- Born: March 19, 1949 Brooklyn, New York
- Died: November 4, 1998 (aged 49) San Francisco, California
- Other name: Peggy Ferro Guinto
- Occupations: Activist, healthcare worker

= Peggy Ferro =

American activist (1949–1998)

Margaret Frances "Peggy" Ferro (March 19, 1949 – November 4, 1998) was an American healthcare activist and nurse's aide. Her efforts led to laws requiring the use of safety syringes in hospitals and other medical settings.

== Early life ==
Ferro was born in Brooklyn, New York, and raised on Staten Island.

== Career ==
Ferro worked in hospitals in San Francisco in the early 1980s, and fought to open an AIDS ward in one hospital. She was active in the Hospital and Institutional Workers Union. She was a nurse's aide in 1990, when she received a needlestick injury while clearing a table in an emergency room. She learned two months later that she was HIV-positive. She worked for changes in the law to require hospitals to use safety needles to prevent similar injuries in others. In a 1992 Congressional hearing she used the pseudonym "Jean Roe", because of the stigma associated with her HIV status. She cooperated in making two videos, The Real Jane Roe, about her experiences, and a training video for nurses about needle safety.

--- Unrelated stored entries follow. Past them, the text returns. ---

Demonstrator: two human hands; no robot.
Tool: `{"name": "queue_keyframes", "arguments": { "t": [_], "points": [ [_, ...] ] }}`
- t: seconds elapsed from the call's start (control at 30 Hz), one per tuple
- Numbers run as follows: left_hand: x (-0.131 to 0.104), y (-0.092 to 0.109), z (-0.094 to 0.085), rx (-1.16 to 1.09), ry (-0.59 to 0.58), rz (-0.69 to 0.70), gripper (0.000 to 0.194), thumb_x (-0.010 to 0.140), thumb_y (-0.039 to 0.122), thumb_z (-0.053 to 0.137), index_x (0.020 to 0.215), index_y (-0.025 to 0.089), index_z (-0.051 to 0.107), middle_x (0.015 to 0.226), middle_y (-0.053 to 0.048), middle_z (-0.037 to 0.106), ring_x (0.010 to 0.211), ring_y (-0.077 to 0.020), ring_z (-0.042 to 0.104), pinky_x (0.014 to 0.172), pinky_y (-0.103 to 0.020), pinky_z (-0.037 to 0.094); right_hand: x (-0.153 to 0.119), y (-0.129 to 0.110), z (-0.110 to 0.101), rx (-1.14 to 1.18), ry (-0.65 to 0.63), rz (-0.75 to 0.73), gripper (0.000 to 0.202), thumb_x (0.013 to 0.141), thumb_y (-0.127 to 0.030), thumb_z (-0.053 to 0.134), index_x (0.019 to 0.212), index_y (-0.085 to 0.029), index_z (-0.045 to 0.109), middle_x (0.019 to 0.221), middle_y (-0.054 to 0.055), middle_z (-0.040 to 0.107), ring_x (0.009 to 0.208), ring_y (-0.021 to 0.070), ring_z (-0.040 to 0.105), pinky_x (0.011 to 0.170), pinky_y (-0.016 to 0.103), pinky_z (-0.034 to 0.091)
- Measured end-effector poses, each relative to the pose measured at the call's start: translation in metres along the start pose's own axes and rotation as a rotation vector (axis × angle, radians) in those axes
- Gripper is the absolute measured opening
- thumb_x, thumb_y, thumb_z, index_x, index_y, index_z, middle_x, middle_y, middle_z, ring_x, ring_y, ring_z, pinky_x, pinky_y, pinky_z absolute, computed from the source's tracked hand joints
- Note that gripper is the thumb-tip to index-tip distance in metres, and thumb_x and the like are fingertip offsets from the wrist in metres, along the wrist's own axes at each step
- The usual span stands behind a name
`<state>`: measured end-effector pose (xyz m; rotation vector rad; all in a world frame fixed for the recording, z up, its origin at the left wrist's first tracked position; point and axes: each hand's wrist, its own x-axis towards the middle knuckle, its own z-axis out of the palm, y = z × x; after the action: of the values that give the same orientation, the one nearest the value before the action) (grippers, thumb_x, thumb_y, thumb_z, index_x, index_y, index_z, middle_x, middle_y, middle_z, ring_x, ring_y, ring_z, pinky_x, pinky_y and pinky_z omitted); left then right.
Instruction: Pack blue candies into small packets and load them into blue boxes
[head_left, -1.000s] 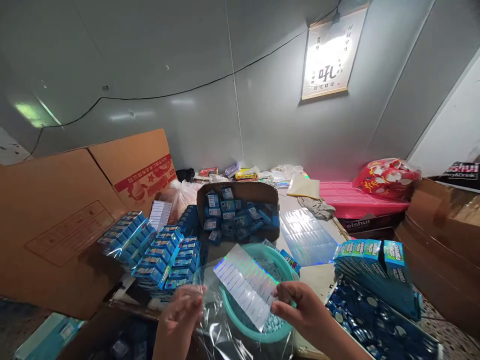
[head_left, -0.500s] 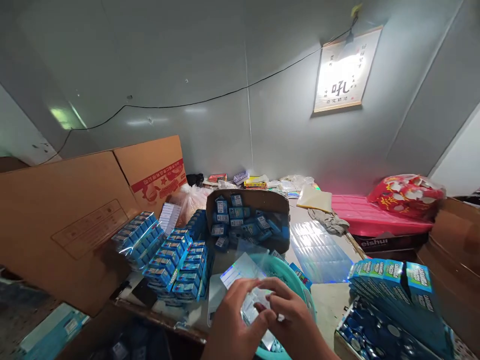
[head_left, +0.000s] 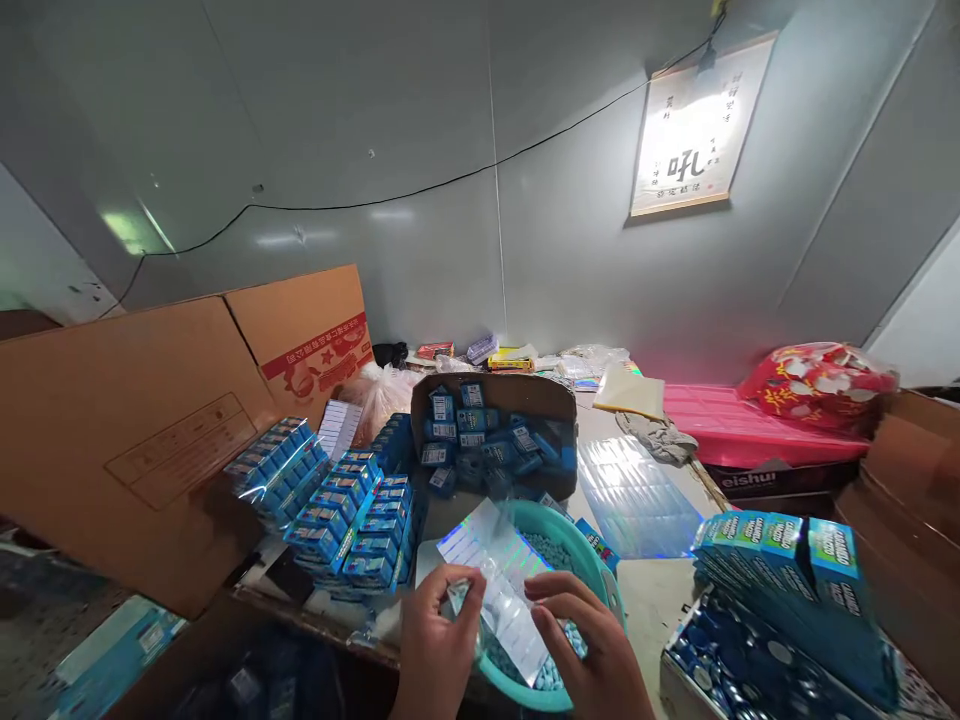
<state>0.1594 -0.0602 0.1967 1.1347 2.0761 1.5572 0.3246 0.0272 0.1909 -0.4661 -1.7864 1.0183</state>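
Note:
My left hand (head_left: 441,635) pinches a piece of clear plastic film (head_left: 457,598) between thumb and fingertips. How far the film reaches is hard to make out against the glare. My right hand (head_left: 589,635) hovers over the right side of a turquoise basin (head_left: 611,590), its fingers curved and apart with nothing seen in them. Small pale blue pellets (head_left: 551,550) lie in the basin. Across its left part rests a white printed sheet (head_left: 480,535) with shiny strips, partly hidden by the hands.
Stacked blue boxes (head_left: 337,515) stand left, beside a large carton (head_left: 150,430). An open carton of small blue packs (head_left: 499,390) lies behind the basin. Clear plastic sheets (head_left: 637,495) lie right of it. Blue printed cards (head_left: 776,545) sit above a box of dark blue shiny pieces (head_left: 720,655).
My hands have moved apart, the left one leftward and the right one rightward. More of the sheet and the pellets now shows between them. My view has shifted slightly.

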Motion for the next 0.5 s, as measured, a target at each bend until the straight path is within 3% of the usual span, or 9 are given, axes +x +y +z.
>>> {"name": "queue_keyframes", "arguments": {
  "t": [0.07,0.13,0.23,0.33,0.43,0.5],
  "points": [
    [-0.005,0.003,0.004,0.1,-0.009,0.149,0.023,0.087,0.043,0.064,0.079,0.022,0.07,0.085,-0.004,0.072,0.085,-0.0193,0.068,0.08,-0.03,0.052,-0.002,-0.011,-0.002,0.053,-0.058,-0.11,0.013,0.091,-0.015,0.058,0.082,-0.021,0.065,0.089,0.006,0.068,0.084,0.0169,0.067,0.077,0.025,0.054],
    [-0.009,0.004,0.009,0.133,-0.072,0.245,0.02,0.088,0.039,0.064,0.078,0.023,0.07,0.086,-0.004,0.072,0.085,-0.0185,0.068,0.078,-0.029,0.052,-0.005,-0.016,0.002,0.172,-0.14,-0.082,0.01,0.092,-0.017,0.057,0.09,-0.022,0.065,0.091,0.006,0.068,0.085,0.017,0.066,0.079,0.026,0.054],
    [-0.014,0.004,0.017,0.175,-0.178,0.254,0.021,0.088,0.038,0.064,0.077,0.021,0.07,0.092,-0.006,0.073,0.09,-0.0204,0.069,0.079,-0.031,0.053,-0.016,-0.008,0.012,0.395,-0.147,0.285,0.017,0.096,-0.036,0.056,0.096,-0.023,0.067,0.096,0.007,0.068,0.093,0.0201,0.065,0.086,0.032,0.054],
    [-0.017,0.002,0.024,0.223,-0.26,0.198,0.018,0.089,0.03,0.061,0.08,0.021,0.074,0.097,-0.008,0.075,0.092,-0.022,0.07,0.082,-0.034,0.055,-0.027,0.011,0.021,0.612,-0.097,0.608,0.036,0.087,-0.056,0.064,0.095,-0.022,0.068,0.094,0.006,0.066,0.096,0.0229,0.063,0.09,0.037,0.054],
    [-0.02,0.003,0.028,0.232,-0.287,0.161,0.021,0.088,0.018,0.059,0.095,0.023,0.077,0.104,-0.008,0.075,0.099,-0.0222,0.07,0.09,-0.036,0.056,-0.033,0.023,0.024,0.685,-0.039,0.705,0.043,0.077,-0.061,0.072,0.092,-0.021,0.069,0.094,0.005,0.064,0.096,0.0228,0.062,0.092,0.038,0.053],
    [-0.021,0.006,0.029,0.229,-0.225,0.17,0.023,0.089,0.019,0.056,0.098,0.023,0.077,0.108,-0.009,0.074,0.101,-0.0223,0.07,0.091,-0.036,0.057,-0.034,0.026,0.023,0.634,-0.002,0.713,0.041,0.075,-0.061,0.073,0.083,-0.021,0.068,0.089,0.004,0.063,0.09,0.0214,0.062,0.085,0.035,0.055]
  ]
}}
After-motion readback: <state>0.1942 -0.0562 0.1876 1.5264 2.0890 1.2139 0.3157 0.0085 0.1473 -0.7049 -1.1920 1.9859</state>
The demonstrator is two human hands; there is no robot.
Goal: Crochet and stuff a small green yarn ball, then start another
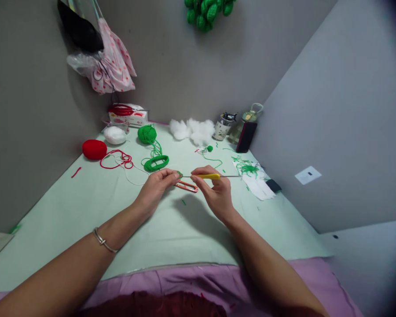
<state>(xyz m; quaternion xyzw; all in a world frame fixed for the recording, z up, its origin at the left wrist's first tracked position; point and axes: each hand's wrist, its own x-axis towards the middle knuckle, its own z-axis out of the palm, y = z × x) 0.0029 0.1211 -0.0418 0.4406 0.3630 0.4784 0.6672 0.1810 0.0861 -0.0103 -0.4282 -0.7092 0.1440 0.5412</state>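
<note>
My left hand (158,187) pinches a small piece of green crochet work (180,175) between thumb and fingers, most of it hidden. In my right hand (216,190) is a crochet hook (209,176) with a yellow grip, held level, its metal tip reaching the green piece. An orange-red thread snipper (186,187) lies on the table just below the two hands. Behind my left hand sits a loop of green yarn (156,163), with strands running back to a green yarn ball (147,134).
Red yarn (94,149) and white yarn (115,135) lie at left. White stuffing (193,131), a pen cup (223,127), a bottle (250,116) and a phone (246,137) stand at the back. Green scraps (247,168) lie on white paper (258,187) at right.
</note>
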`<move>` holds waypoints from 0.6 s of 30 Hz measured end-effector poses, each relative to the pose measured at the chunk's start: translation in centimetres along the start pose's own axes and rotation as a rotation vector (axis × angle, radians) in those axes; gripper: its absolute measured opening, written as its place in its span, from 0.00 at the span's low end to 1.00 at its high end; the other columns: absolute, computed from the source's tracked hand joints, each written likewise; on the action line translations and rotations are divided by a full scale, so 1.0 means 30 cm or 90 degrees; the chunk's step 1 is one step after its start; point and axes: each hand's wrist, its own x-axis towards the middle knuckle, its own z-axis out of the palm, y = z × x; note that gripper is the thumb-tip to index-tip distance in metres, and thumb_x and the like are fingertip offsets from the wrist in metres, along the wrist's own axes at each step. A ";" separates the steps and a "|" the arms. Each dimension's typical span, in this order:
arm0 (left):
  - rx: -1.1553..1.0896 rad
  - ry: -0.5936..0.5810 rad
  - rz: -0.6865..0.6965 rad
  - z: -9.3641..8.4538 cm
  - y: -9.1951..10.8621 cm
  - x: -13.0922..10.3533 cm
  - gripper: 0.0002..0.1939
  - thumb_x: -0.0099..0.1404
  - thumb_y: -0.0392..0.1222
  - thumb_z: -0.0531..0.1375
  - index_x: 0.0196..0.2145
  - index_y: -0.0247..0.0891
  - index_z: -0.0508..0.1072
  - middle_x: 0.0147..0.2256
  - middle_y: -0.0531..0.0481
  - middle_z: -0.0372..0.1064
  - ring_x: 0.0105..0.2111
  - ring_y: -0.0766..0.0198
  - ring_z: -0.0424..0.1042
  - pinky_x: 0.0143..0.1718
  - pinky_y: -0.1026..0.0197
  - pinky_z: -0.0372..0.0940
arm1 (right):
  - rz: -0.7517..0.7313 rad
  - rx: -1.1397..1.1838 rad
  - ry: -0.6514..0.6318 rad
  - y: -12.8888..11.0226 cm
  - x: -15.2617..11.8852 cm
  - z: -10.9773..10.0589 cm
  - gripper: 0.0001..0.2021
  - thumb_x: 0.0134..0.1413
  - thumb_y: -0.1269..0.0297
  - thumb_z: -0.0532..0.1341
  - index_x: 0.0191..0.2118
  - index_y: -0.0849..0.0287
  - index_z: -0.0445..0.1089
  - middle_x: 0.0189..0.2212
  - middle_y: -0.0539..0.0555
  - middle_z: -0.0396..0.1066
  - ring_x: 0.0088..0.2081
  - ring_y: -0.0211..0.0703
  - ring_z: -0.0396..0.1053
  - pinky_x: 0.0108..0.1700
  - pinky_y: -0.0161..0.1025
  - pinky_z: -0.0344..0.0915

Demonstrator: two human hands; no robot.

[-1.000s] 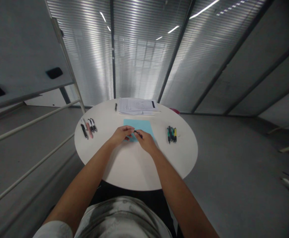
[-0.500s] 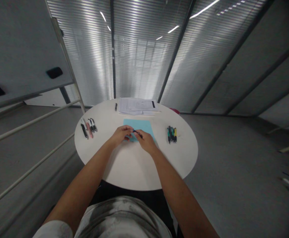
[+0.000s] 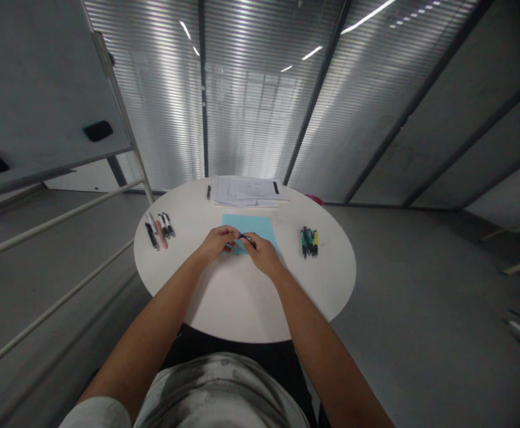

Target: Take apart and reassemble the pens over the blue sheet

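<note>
A dark blue pen (image 3: 247,239) is held above a light blue sheet (image 3: 255,223) on the round white table. Around the pen's right part, my right hand (image 3: 263,254) is closed. My left hand (image 3: 218,242) is closed at the pen's other end, its thumb and index finger pinched together near the tip. The fingers hide part of the pen, and whatever small part the left fingertips grip is too small to make out.
Several pens, black, white and pink (image 3: 162,230), lie at the table's left. Several green, black and yellow pens (image 3: 309,242) lie at the right. Papers (image 3: 246,191) and one dark pen (image 3: 209,192) are at the back. A whiteboard frame (image 3: 130,137) stands left.
</note>
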 end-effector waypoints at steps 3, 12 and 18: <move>0.013 -0.003 -0.001 0.001 0.005 0.000 0.15 0.49 0.46 0.65 0.33 0.35 0.73 0.25 0.50 0.67 0.24 0.67 0.67 0.23 0.65 0.58 | 0.006 -0.004 -0.005 -0.003 -0.002 -0.002 0.17 0.62 0.53 0.50 0.48 0.54 0.70 0.34 0.51 0.74 0.33 0.39 0.68 0.34 0.33 0.60; 0.576 0.321 0.083 -0.109 -0.015 0.019 0.12 0.60 0.48 0.55 0.35 0.41 0.74 0.27 0.48 0.70 0.29 0.60 0.68 0.31 0.61 0.57 | 0.042 -0.063 0.052 0.012 0.001 -0.001 0.17 0.62 0.53 0.50 0.46 0.53 0.70 0.32 0.50 0.74 0.31 0.39 0.68 0.32 0.33 0.57; 0.585 0.299 0.026 -0.093 -0.047 0.018 0.15 0.55 0.55 0.60 0.34 0.43 0.72 0.29 0.43 0.72 0.38 0.50 0.70 0.38 0.57 0.58 | 0.045 -0.076 0.045 0.009 0.003 -0.001 0.16 0.62 0.52 0.50 0.45 0.52 0.70 0.32 0.50 0.73 0.30 0.39 0.68 0.32 0.33 0.57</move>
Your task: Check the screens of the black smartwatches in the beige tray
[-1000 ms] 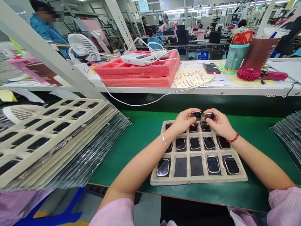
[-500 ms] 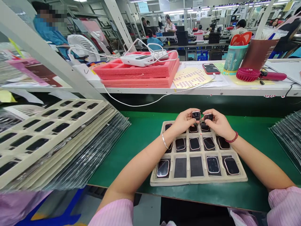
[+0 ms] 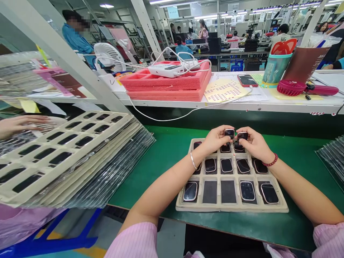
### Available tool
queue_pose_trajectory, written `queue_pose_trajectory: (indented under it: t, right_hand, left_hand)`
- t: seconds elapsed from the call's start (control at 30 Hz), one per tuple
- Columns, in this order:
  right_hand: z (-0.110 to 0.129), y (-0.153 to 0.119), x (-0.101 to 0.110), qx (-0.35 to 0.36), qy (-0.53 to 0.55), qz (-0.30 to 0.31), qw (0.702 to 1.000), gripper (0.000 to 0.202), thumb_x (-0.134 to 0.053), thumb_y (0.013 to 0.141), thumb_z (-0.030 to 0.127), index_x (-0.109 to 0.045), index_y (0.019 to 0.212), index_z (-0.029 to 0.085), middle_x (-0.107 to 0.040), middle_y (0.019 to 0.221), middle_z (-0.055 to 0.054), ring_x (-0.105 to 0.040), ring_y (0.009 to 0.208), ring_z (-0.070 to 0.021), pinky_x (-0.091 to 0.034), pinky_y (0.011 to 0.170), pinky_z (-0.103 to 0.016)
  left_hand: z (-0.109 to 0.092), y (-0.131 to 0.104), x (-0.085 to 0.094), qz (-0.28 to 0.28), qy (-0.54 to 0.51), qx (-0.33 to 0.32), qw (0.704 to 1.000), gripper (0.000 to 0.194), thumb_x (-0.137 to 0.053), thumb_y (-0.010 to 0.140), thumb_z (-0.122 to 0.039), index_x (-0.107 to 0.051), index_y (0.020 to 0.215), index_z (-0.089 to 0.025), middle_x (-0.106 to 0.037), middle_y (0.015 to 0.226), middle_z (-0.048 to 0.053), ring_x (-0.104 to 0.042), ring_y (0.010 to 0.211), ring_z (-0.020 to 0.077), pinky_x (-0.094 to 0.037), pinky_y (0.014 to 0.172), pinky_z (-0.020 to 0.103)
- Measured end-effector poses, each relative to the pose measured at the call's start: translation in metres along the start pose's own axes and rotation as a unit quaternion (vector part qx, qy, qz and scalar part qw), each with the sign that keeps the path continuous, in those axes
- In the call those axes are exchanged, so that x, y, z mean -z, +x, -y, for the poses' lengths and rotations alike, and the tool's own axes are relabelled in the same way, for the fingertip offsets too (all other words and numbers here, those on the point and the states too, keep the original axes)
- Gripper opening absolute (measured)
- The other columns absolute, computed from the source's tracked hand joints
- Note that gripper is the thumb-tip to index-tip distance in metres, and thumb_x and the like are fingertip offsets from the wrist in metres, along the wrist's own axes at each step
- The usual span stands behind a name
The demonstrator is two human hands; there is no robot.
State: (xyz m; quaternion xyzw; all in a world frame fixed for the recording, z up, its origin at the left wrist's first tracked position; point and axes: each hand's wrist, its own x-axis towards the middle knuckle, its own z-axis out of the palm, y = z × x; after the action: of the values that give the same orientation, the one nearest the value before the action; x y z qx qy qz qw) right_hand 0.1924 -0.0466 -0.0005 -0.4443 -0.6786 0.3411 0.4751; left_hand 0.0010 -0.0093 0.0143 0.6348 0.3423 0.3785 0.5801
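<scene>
Over the back row of a cream compartment tray (image 3: 212,208), my left hand (image 3: 217,138) pinches a smartwatch body (image 3: 229,133) with its dark screen facing me. Just to its right, my right hand (image 3: 254,143) grips a second smartwatch body (image 3: 242,135) between thumb and fingers. Both are held upright, close together. More watch bodies with light frames lie in the tray, one (image 3: 247,190) in the front row. Two front compartments show only dark lining. My hands hide part of the back row.
At left rises a tall stack of trays (image 3: 67,139), its top one holding dark pieces. Another person's hand (image 3: 21,125) reaches behind it. Clear plastic trays (image 3: 333,157) stand at right. A white shelf (image 3: 172,104) carries pink foam (image 3: 166,94), a phone (image 3: 247,80) and a magenta handheld fan (image 3: 291,87).
The view has shifted left, so most things sit further right. Another person's hand has come into view at the left. My hands still hold the two watch bodies.
</scene>
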Motion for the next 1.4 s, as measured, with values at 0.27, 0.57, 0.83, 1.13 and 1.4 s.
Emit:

Ferro started a support group for HIV-positive women. "Peggy wanted to make sure women with AIDS were not invisible," her partner Cindy Chang told the Bay Area Reporter in 1998.

The law she lobbied to create was passed in California shortly before her death, and went into effect in July 1999. At the federal level, the Needlestick Safety and Prevention Act became a national law in 2000.

== Personal life ==
Ferro was briefly married in the 1980s. Ferro died from AIDS in San Francisco in 1998, at the age of 49, survived by her partner Cindy Chang. "Her reputation was far-reaching, and her situation was tragic," commented Assemblywoman Carole Migden.